## What is required
Count the lines in the records beneath this task that contain the string "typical", then give the count by itself.
Record excerpts START
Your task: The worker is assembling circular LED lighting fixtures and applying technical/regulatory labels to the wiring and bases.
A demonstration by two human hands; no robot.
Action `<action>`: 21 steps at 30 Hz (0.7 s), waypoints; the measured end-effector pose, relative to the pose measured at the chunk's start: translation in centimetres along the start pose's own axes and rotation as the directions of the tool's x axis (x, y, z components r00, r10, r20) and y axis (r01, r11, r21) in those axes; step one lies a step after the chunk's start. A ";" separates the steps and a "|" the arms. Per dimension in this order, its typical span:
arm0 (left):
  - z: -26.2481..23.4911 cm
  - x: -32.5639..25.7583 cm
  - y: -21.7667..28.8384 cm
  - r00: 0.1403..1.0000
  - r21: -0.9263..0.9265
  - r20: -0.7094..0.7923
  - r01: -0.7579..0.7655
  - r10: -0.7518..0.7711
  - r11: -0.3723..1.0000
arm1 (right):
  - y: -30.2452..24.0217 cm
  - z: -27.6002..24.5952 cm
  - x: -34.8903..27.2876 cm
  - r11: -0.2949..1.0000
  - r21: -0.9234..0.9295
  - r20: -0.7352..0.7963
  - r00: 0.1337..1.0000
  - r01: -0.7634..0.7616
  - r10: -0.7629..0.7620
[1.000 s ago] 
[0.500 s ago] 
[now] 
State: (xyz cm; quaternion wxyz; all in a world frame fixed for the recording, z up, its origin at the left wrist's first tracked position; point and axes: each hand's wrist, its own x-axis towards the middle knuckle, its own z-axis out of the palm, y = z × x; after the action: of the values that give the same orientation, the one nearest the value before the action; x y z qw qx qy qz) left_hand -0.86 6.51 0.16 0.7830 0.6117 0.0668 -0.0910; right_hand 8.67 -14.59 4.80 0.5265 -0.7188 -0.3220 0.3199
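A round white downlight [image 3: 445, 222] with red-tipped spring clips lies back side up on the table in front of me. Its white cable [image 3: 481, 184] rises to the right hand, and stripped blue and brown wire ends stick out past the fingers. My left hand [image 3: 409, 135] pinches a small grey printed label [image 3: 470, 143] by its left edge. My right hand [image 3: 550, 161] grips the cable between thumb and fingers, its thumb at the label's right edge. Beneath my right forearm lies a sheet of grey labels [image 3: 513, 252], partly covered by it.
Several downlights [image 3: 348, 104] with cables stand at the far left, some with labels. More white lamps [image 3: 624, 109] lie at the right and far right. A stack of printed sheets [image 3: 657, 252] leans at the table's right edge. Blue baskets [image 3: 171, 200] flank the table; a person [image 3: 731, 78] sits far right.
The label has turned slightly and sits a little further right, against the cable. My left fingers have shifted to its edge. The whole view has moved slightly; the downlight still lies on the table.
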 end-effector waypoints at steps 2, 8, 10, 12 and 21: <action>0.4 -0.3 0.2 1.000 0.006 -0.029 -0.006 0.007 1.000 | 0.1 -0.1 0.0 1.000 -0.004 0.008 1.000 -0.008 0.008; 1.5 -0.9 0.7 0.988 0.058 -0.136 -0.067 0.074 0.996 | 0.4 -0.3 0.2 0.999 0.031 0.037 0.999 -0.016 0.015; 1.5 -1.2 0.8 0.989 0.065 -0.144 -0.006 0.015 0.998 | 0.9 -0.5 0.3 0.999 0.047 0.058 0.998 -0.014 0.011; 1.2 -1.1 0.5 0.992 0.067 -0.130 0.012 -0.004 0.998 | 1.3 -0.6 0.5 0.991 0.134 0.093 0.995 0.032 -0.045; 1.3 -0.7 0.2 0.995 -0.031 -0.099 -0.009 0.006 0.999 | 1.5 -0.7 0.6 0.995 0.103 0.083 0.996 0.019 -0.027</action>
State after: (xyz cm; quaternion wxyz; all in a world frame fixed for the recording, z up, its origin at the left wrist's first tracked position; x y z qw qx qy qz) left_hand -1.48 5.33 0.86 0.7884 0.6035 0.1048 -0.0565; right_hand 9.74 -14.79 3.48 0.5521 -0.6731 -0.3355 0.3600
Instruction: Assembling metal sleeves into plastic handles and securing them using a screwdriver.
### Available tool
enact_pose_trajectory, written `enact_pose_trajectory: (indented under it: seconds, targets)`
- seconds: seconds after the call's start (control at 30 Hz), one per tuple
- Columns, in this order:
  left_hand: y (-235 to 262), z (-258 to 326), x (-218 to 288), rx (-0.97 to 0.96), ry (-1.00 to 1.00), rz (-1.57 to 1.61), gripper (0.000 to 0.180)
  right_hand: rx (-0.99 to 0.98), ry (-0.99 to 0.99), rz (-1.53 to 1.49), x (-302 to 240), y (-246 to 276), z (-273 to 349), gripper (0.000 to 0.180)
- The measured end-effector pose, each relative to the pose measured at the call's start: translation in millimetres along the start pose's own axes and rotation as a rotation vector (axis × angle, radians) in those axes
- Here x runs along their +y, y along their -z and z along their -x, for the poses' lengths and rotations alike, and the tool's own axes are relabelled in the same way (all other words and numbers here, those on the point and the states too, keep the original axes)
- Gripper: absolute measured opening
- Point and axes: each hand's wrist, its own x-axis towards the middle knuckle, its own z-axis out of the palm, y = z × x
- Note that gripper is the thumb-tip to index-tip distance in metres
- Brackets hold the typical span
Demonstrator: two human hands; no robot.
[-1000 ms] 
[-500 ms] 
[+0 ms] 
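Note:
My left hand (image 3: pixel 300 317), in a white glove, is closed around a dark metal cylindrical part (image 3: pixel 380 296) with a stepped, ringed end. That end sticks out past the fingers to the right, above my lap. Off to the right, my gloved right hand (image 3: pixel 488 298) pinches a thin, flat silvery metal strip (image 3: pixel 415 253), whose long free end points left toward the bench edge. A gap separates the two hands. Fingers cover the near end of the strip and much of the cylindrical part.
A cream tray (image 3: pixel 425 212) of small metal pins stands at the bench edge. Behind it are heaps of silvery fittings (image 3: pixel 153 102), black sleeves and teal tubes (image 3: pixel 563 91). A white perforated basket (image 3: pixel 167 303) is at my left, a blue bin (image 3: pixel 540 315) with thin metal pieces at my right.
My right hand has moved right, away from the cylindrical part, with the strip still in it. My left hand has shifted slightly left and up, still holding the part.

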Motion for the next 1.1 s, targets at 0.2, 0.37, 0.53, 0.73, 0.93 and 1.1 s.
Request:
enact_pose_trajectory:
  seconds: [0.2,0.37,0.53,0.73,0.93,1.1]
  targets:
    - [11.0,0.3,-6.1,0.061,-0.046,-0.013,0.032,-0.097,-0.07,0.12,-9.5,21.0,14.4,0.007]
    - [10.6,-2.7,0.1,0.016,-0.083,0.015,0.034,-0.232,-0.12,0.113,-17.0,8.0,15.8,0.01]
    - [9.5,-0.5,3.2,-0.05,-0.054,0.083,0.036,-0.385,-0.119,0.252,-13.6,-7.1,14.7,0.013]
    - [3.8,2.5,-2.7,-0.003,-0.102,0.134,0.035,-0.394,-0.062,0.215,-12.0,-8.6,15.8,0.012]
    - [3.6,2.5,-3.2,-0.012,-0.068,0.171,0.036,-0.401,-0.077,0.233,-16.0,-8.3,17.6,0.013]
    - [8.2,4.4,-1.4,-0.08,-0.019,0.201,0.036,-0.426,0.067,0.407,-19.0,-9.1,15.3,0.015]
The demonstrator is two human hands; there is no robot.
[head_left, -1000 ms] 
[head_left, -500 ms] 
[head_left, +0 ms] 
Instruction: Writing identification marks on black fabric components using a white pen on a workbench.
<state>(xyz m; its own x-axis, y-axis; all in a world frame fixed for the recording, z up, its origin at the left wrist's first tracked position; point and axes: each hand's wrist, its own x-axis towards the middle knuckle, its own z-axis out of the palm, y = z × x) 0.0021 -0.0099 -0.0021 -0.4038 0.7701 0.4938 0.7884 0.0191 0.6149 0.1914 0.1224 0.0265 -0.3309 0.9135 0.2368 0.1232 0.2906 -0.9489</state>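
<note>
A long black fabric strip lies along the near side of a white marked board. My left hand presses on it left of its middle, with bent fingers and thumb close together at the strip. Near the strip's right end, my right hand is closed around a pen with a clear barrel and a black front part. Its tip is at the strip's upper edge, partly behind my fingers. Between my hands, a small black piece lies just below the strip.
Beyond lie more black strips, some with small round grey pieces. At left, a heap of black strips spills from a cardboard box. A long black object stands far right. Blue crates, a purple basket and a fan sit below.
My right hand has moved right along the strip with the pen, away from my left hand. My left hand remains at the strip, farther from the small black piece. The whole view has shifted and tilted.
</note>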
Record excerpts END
## Task result
2